Chasing emotion is hard, and the translator, no less than the poet, needs the divine hand to guide him. Haksar’s disciplined translation appears sparse but is actually joyous. Understated brilliance is its lawful beauty

These women have agency

Phrases like “the signal of her favour,” or “that every maiden has the right/to the form of her own body,” or “my worries of honour disappear” show the agency Amaru’s women have. But they are not feminists in pursuit of an elusive dignity; they are on a higher plane. Here is also a charming random verse: “The day is preferable to the night,/ the night is better than the day,/ but, in the absence of my darling,/ both indeed just pass away.” The birds must be singing again up there.
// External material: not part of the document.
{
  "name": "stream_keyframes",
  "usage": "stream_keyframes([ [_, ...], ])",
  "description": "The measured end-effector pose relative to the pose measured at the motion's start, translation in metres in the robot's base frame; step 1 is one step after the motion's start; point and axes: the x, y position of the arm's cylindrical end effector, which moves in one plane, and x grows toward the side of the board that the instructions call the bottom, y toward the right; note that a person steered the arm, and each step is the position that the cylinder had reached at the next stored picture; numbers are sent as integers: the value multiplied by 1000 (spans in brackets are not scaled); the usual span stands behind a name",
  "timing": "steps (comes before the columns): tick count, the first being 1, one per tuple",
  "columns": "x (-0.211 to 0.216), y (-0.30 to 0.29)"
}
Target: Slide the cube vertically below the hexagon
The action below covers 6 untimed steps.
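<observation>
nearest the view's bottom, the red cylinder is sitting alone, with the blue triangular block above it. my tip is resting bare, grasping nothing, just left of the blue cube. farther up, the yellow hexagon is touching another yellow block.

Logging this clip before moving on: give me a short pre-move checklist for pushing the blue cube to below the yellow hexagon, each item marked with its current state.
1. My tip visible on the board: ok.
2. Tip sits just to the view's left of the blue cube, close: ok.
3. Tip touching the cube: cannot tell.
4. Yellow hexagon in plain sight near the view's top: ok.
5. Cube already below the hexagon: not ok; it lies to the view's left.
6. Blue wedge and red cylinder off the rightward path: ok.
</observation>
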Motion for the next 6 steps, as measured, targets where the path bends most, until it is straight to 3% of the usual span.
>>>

Amaru’s women are liberated

This poetry is emblematic of the liberated, but not evangelically so. It is uncluttered emotion. Even a daughter can bare her feelings to her mother: “But passion’s fire burns in my heart,/ mother, to whom can I go?” A housekeeper, too, holds forth: “Thus advised by friends, the maid,/ with a timorous look replies,/ ‘Hush! Softly! My life’s lord may hear you,/ he is here, within my heart." Subaltern love is considered secret and guilty, but all love is democratic. Don’t blame the Lord for our cultural silos.

Amaru then shifts from lover to observer: “that slender woman stopped her lover/ with what seemed like a river of tears.” Then: “But suddenly she burst in tears/ that would neither stop nor flow.” Here is a lesson for marriage counsellors: “though conciliation with each other/ was in the heart of both,/ they preserved their dignity./ Then, gradually, the couple turned/ their eyes on one another:/ their quarrel gone, and with a laugh,/ they embraced once more.”

Amaru must have observed men and women in love and then imagined them as lovers. In the streets of Ujjain, or Thaneshwar, or Kanyakubja, the women of the 9th century CE might have roamed the streets unburdened by the later codes imposed on them. This makes poetry a source for history, providing social insights that archaeology and numismatics alone can’t.

Contrary to colonial historiography, which made South Asians look like bystanders, these poems demonstrate how women in medieval India had power over their minds and bodies. Amaru’s women are not powdery fair- and- lovely beings. Each one experiences love and longing, as if in a relay race. More important, Amaru can read her, and Haksar can faithfully reproduce Amaru. Chasing emotion is hard, and the translator, no less than the poet, needs the divine hand to guide him. Haksar’s disciplined translation appears sparse but is actually joyous. Understated brilliance is its lawful beauty.

Jitendra Nath Misra is a former Indian ambassador. He has taught, most recently, in Jamia Millia Islamia University, and advised the government of Odisha on sports.